We need to set out our standards to try to avoid confusion. Because we want to be clear where we are coming from when we express our opinion, so that others will hopefully correctly understand our point of view.
Most posts in this thread are in the third person, not the first person.
I'm also not sure that I buy that
standards is the right word. As opposed to
preferences.
A few years ago I wrote up PCs for a LotR/Middle Earth game, using my fantasy adaption of Marvel Heroic RP. One of them was Gandalf. The player who chose Gandalf asked if, given that we were clearly doing non-canonical stuff, Gandalf could be a woman. I expressed a preference for orthodoxy, and the player accepted that.
If he'd pressed the point, I probably would have relented. It's not that big a deal.
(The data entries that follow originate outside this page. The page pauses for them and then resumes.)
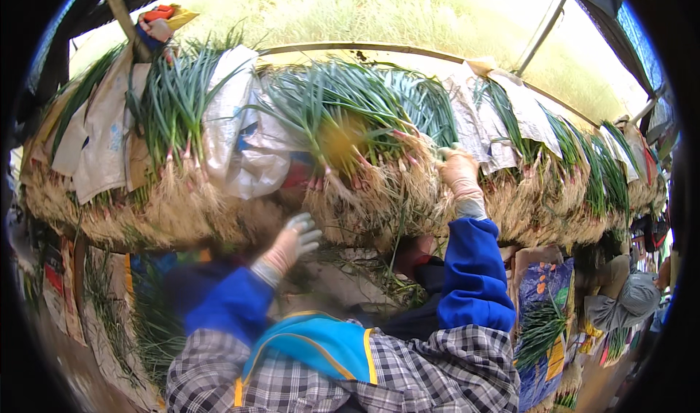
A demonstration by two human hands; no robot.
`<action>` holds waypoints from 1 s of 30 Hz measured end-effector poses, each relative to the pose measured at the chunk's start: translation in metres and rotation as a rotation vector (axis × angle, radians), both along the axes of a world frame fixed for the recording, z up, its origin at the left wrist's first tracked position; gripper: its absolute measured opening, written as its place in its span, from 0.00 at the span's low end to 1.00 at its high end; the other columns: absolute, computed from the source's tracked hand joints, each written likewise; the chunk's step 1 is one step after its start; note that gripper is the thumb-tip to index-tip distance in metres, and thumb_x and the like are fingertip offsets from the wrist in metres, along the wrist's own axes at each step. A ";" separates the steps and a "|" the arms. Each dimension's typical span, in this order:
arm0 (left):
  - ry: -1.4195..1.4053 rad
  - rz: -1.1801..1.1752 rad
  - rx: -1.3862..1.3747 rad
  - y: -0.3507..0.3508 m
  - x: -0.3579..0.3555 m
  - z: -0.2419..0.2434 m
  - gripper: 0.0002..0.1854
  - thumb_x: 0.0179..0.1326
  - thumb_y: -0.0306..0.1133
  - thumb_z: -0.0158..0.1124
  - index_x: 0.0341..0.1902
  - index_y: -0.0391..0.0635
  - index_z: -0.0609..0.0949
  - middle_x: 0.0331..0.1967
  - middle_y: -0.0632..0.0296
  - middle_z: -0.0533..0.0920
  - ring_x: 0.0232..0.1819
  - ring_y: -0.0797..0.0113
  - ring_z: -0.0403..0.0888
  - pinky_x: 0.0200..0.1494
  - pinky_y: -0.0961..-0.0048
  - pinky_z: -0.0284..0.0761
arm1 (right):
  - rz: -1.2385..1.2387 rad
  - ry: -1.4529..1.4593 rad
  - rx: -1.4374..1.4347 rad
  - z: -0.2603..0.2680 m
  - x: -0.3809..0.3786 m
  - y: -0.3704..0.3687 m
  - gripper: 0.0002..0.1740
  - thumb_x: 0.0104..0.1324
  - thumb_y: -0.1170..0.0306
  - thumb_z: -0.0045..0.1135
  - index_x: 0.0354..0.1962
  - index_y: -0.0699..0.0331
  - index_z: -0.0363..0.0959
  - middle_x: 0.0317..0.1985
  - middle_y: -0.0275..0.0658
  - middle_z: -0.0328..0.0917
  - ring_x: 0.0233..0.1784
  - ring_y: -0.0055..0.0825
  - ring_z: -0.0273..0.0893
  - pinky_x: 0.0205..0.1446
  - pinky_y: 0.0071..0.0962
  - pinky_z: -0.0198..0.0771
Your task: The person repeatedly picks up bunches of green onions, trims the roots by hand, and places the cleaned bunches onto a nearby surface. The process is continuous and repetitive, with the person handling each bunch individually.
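A long pile of green onions (350, 101) lies across in front of me, dark leaves pointing away and pale tangled roots (377, 200) hanging towards me. My right hand (458, 171), in a thin work glove with coated fingertips, reaches up against the right side of the nearest bunch. Its fingers are bent among the leaves and roots; whether they grip anything is hidden. Below the near edge of the pile, my left hand (291, 242), gloved alike, is held with its fingers apart and nothing in them. A yellowish blur covers part of the middle bunch.
White woven sacks (232, 101) and crumpled clear plastic (262, 175) lie between the bunches. Loose green leaves (156, 309) are down at my left. Onions (541, 328) rest on a printed sack (528, 292) at right, near another person (626, 298). Poles (544, 30) stand behind the pile.
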State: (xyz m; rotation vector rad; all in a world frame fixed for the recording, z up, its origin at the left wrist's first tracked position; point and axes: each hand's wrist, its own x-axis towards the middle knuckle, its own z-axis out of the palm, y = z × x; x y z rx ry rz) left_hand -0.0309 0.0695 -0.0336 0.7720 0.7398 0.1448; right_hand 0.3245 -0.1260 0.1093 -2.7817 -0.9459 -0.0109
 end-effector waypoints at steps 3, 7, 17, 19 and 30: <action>0.036 0.127 -0.102 -0.053 -0.033 -0.014 0.20 0.67 0.35 0.49 0.62 0.49 0.67 0.62 0.54 0.68 0.58 0.53 0.73 0.56 0.54 0.70 | 0.152 -0.401 0.418 0.022 -0.024 0.017 0.18 0.56 0.62 0.61 0.43 0.58 0.78 0.42 0.44 0.78 0.47 0.42 0.75 0.51 0.37 0.69; 0.055 0.072 -0.164 -0.088 -0.053 -0.021 0.18 0.68 0.33 0.45 0.60 0.47 0.69 0.60 0.55 0.70 0.57 0.55 0.74 0.56 0.58 0.71 | 0.422 -0.286 0.271 -0.005 -0.076 0.060 0.19 0.56 0.53 0.61 0.33 0.60 0.77 0.34 0.41 0.76 0.39 0.39 0.75 0.44 0.40 0.69; -0.060 -0.113 0.206 -0.019 -0.079 0.096 0.16 0.68 0.32 0.49 0.57 0.44 0.74 0.50 0.56 0.79 0.50 0.63 0.79 0.54 0.68 0.73 | 0.423 -0.377 0.698 0.049 -0.081 0.117 0.11 0.64 0.62 0.55 0.28 0.60 0.76 0.23 0.38 0.73 0.27 0.31 0.72 0.33 0.35 0.69; -0.101 -0.220 0.233 -0.014 -0.078 0.118 0.17 0.68 0.34 0.49 0.58 0.44 0.73 0.50 0.55 0.79 0.50 0.64 0.79 0.54 0.70 0.73 | 0.405 -0.324 0.417 0.051 -0.094 0.109 0.12 0.65 0.61 0.53 0.31 0.60 0.76 0.23 0.39 0.75 0.27 0.34 0.74 0.35 0.35 0.71; 0.105 -0.135 0.247 -0.022 0.015 0.066 0.21 0.64 0.53 0.55 0.45 0.50 0.81 0.32 0.70 0.81 0.24 0.82 0.71 0.33 0.81 0.71 | 0.533 0.152 0.076 -0.050 -0.217 0.061 0.21 0.61 0.47 0.53 0.32 0.58 0.76 0.22 0.43 0.79 0.28 0.41 0.79 0.33 0.39 0.73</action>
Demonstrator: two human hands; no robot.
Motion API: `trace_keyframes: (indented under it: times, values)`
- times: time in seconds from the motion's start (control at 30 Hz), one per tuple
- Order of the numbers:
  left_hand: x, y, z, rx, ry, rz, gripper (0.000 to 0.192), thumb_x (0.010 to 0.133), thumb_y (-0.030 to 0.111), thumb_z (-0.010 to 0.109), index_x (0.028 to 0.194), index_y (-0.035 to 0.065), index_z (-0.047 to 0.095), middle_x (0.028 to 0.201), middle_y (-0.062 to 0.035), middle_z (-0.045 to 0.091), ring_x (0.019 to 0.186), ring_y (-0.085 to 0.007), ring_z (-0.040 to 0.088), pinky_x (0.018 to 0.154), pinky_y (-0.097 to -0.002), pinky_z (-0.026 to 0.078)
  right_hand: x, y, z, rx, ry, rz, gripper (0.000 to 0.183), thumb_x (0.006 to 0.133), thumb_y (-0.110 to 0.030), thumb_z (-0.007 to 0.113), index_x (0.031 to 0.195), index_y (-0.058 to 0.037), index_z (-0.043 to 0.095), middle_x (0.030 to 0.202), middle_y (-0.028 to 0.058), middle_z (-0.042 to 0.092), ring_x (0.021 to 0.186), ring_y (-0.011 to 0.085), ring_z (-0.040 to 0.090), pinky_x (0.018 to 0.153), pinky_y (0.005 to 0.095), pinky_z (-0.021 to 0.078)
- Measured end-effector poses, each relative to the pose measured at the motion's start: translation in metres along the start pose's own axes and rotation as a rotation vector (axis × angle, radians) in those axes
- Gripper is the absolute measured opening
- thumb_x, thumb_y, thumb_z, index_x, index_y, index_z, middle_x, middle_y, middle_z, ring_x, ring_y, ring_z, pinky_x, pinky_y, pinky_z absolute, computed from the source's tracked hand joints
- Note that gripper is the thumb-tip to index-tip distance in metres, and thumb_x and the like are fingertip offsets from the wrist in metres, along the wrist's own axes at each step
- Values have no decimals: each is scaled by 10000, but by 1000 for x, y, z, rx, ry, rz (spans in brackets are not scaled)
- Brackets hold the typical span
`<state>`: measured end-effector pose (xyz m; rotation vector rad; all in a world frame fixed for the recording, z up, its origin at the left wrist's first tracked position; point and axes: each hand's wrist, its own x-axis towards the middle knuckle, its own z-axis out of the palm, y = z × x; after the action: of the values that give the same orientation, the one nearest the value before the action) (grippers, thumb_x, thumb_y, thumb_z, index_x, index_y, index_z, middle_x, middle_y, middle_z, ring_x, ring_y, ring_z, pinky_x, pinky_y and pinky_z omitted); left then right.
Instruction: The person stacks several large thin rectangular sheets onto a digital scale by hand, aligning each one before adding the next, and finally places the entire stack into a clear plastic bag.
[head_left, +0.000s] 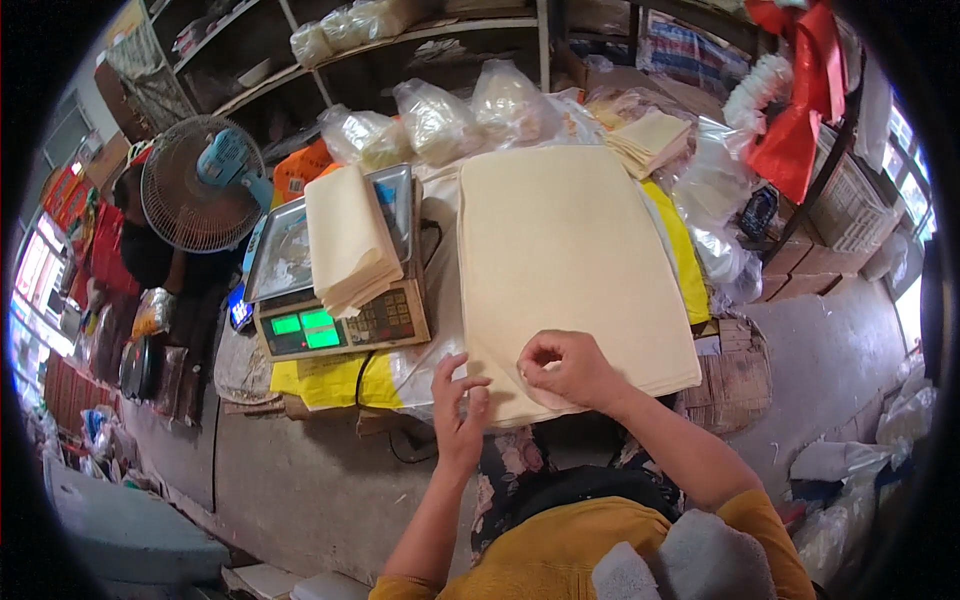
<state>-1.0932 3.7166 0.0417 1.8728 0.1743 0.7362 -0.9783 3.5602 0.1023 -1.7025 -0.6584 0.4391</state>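
A large stack of thin cream sheets (562, 247) lies flat before me. My right hand (566, 367) is over its near edge, thumb and fingertips pinched together on what looks like a sheet's edge or corner; the fingers partly hide it. My left hand (459, 409) is at the stack's near left corner, fingers apart, holding nothing. To the left, a folded bundle of the same cream sheets (349, 236) rests on the metal pan of a digital scale (341, 319) with a lit green display.
Filled clear plastic bags (439, 120) stand behind the stack. More folded cream sheets (651, 139) lie at the back right. A fan (202, 184) stands left of the scale. A black cable (363, 379) hangs over the near edge by yellow sacking (315, 381).
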Motion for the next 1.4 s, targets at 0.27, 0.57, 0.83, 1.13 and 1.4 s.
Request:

In my current Torchbearer 2e game, one of the PCs has an obsession with explosives, having come from a Forgotten Temple Complex where the religion is explosives-oriented. The same PC, named Golin, has an enemy also called Golin - as the player wrote up Golin's backstory, evil Golin cheated on exams and hence got the apprenticeship position, leading to PC Golin leaving the temple complex to go adventuring.
That's all sillier than what I would come up with if left to my own devices, but does no harm to the game. In early sessions I found the explosives theme very easy to incorporate (the rulebook has rules for alchemical creations), and the Forgotten Temple Complex has been developed by me as this game's version of the (abandoned and forgotten) Temple of Elemental Evil.
Each situation has its own context, its own difference of opinions about what the fiction should be, or should include. I don't think we need
standards to resolve these, or to explain to one another how we have dealt with these differences when we've encountered them.